=== ASSIGNMENT ===
Starting with the line that has "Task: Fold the" in the records below and stopping after the line that has "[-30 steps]", output every line exactly and nothing else; skip pictures.

=== RECORDS FOR THIS TASK ===
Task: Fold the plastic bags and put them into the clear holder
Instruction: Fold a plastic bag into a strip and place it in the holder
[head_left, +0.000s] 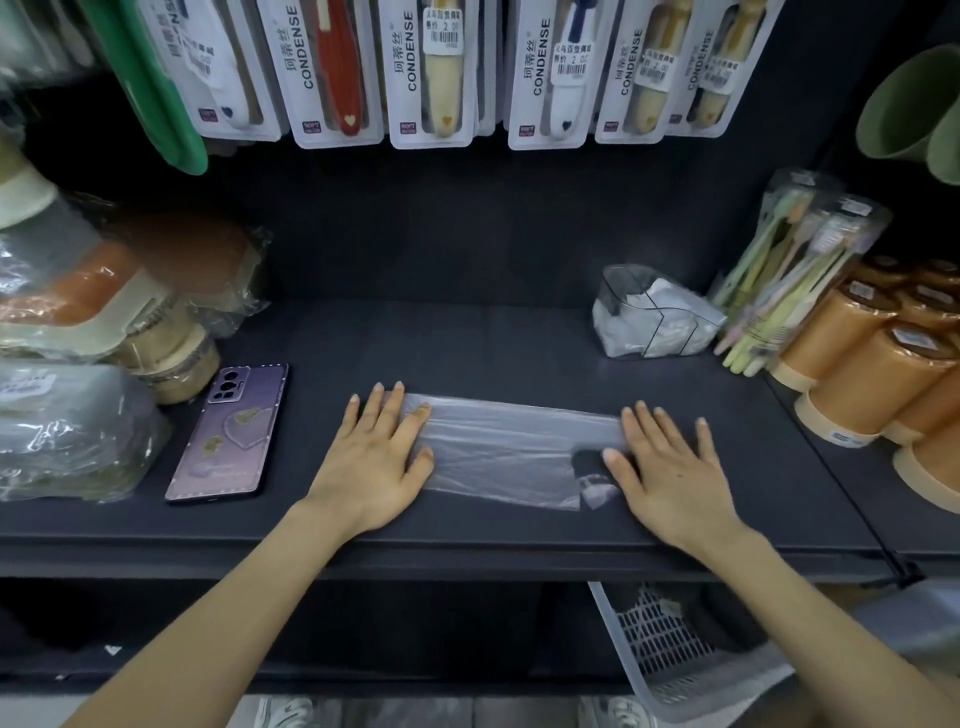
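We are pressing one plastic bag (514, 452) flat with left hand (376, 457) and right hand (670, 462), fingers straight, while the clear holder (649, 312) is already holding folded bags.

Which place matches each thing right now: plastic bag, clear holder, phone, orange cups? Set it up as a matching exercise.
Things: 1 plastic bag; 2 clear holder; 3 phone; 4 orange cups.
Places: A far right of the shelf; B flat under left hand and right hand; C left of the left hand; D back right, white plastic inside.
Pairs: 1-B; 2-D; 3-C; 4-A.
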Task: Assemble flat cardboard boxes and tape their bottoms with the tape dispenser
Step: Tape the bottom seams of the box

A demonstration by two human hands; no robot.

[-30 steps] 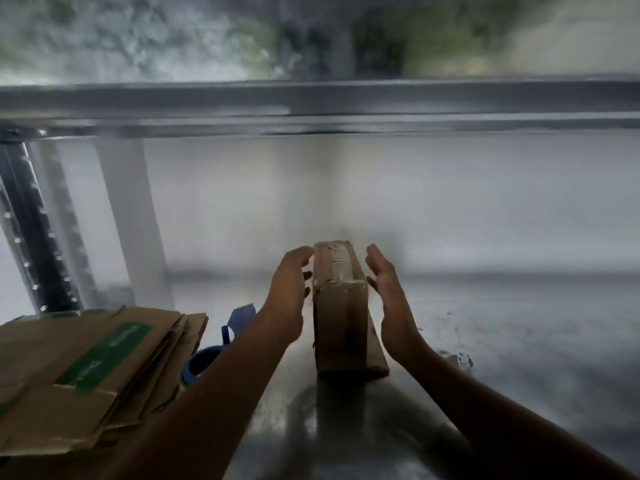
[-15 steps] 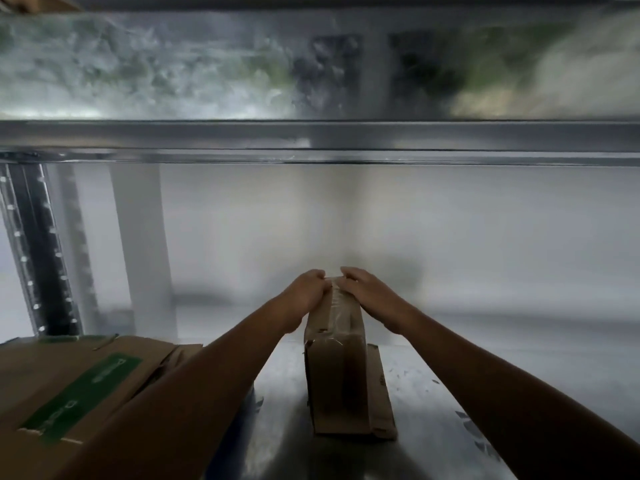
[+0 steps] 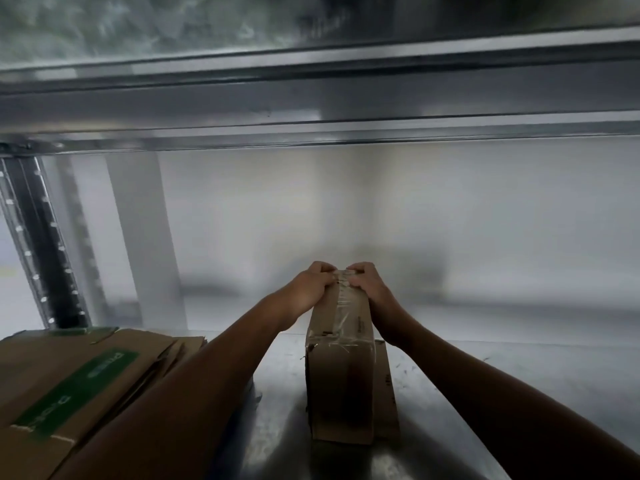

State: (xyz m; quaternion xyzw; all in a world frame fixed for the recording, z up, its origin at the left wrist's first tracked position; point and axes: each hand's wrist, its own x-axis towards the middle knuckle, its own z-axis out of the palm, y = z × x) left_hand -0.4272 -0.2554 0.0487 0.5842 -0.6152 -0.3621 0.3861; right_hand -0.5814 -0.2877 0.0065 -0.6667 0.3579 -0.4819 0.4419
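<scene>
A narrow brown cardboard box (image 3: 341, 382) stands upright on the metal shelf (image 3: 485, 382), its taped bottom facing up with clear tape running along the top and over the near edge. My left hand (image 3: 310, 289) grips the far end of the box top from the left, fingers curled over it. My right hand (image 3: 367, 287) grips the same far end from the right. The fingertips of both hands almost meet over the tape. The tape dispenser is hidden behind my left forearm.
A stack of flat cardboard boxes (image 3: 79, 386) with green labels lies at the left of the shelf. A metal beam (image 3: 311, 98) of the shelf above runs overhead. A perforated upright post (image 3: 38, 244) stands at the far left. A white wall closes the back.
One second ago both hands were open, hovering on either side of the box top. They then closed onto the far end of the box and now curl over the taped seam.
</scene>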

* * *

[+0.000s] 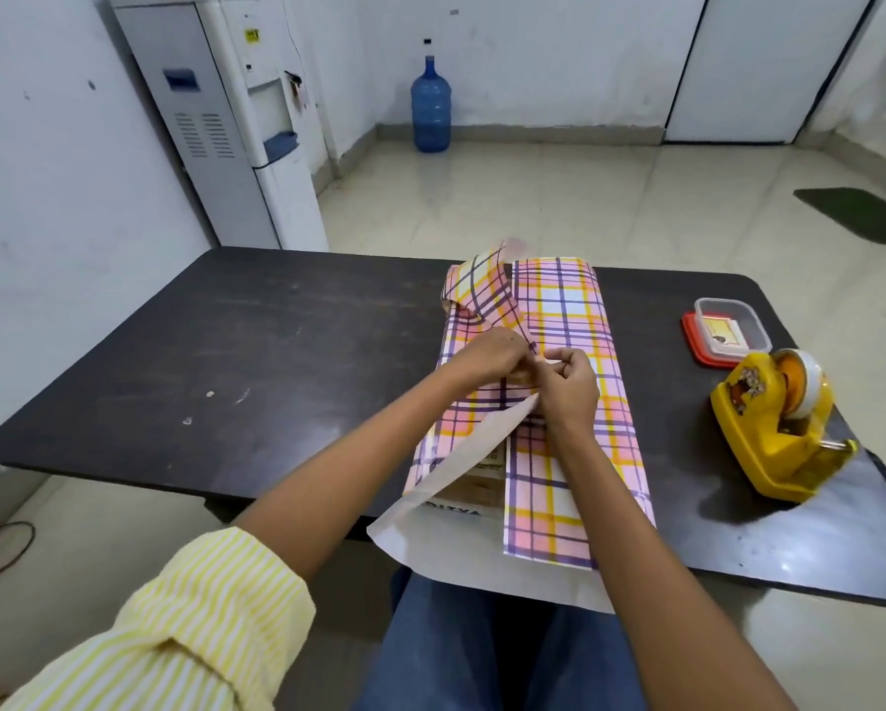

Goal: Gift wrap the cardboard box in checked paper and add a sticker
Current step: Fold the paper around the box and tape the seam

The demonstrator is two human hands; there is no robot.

=== OUTPUT FOR THIS EXERCISE ===
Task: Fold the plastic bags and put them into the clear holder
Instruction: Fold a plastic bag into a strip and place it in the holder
[head_left, +0.000s] 
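We are pressing one plastic bag (514, 452) flat with left hand (376, 457) and right hand (670, 462), fingers straight, while the clear holder (649, 312) is already holding folded bags.

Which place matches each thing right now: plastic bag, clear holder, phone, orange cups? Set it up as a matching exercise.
Things: 1 plastic bag; 2 clear holder; 3 phone; 4 orange cups.
Places: A far right of the shelf; B flat under left hand and right hand; C left of the left hand; D back right, white plastic inside.
Pairs: 1-B; 2-D; 3-C; 4-A.
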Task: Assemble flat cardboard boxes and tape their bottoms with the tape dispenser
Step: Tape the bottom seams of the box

A demonstration by two human hands; no robot.

[-30 steps] 

There is no more to the exercise.